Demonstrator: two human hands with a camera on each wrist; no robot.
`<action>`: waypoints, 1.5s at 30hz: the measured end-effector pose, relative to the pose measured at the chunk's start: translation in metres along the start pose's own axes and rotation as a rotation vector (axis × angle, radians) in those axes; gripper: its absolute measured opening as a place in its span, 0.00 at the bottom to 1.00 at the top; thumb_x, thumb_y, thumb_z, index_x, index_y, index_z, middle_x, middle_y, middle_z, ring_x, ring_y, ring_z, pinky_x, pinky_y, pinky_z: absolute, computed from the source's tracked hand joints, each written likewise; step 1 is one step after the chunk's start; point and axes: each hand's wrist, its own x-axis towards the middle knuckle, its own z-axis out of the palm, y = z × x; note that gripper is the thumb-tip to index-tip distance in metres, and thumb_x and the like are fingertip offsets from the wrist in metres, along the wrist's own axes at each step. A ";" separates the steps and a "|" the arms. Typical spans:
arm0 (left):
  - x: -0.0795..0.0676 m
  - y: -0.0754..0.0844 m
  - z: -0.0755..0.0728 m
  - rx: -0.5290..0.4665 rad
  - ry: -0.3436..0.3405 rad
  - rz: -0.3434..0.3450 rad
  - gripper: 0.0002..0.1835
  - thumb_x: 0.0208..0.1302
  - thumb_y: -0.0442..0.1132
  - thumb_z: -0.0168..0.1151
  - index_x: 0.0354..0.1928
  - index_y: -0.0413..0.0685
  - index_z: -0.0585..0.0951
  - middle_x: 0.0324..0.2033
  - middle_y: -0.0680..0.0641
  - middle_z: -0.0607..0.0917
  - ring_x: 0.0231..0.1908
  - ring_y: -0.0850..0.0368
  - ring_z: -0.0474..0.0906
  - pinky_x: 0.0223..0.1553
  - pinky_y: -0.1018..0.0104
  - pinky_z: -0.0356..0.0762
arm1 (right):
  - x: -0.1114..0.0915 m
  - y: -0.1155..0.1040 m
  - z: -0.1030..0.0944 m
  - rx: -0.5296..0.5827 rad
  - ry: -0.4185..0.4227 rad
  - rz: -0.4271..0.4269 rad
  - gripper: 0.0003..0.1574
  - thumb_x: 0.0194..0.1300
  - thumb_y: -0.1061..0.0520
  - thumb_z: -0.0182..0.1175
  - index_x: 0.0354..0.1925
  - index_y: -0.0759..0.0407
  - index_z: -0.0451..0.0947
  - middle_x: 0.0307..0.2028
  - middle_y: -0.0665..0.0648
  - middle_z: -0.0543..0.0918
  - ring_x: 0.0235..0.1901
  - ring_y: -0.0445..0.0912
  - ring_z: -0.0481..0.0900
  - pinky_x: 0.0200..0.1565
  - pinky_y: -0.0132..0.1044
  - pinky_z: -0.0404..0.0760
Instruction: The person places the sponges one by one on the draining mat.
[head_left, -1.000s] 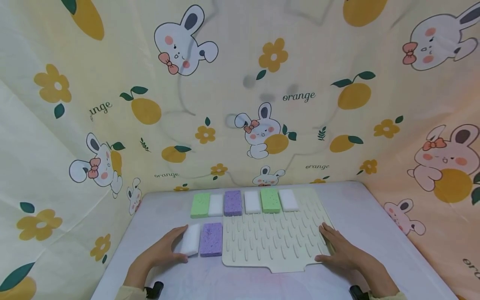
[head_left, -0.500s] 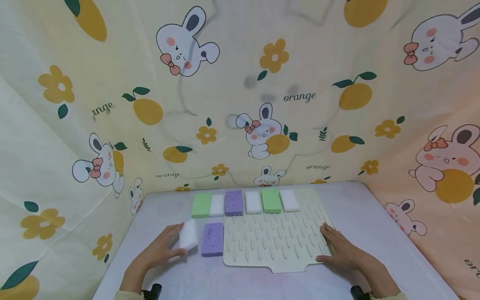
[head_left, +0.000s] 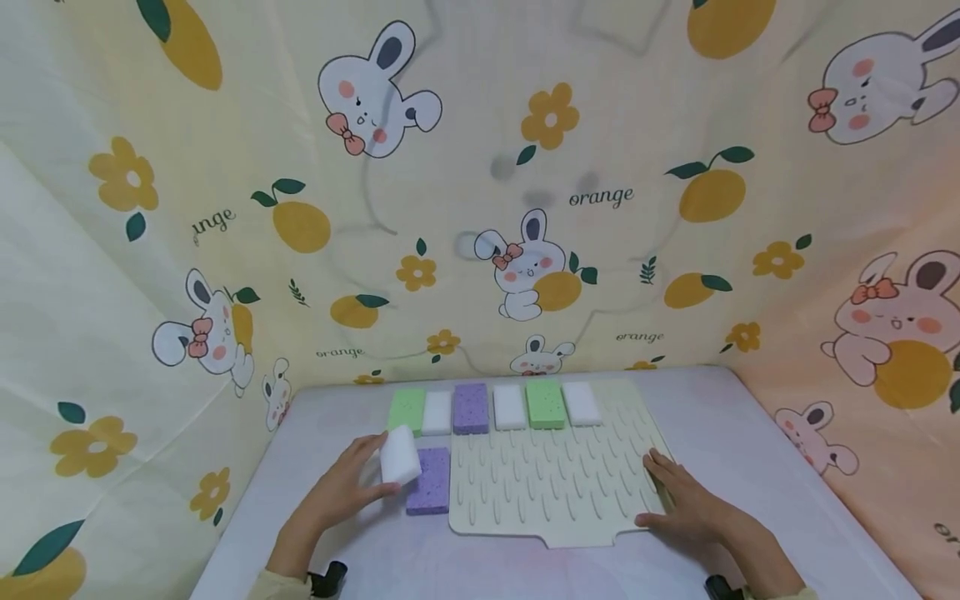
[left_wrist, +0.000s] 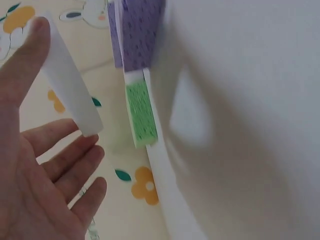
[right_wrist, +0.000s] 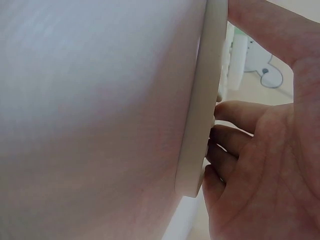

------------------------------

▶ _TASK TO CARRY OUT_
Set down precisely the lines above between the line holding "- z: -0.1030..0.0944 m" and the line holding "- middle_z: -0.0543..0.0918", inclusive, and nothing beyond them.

▶ _SOLUTION_
  - z: -0.1030..0.0944 m
  - rx: -0.5296..0.5827 rad
  - ry: -0.4185..0.4227 rad
  - rz: -0.4271..0.4269 rad
  - gripper: 0.0003..0.1574
  - thumb_x: 0.0194..0.1300
  - thumb_y: -0.1061..0.0520
  - thumb_z: -0.0182..0.1175
  - index_x: 0.0354..0.1925
  - index_y: -0.0759..0.0407
  - index_z: -0.0451..0.0947
  - middle_x: 0.0307..0.2028
  - middle_y: -0.0665..0.0648
  - middle_z: -0.0543..0.0918

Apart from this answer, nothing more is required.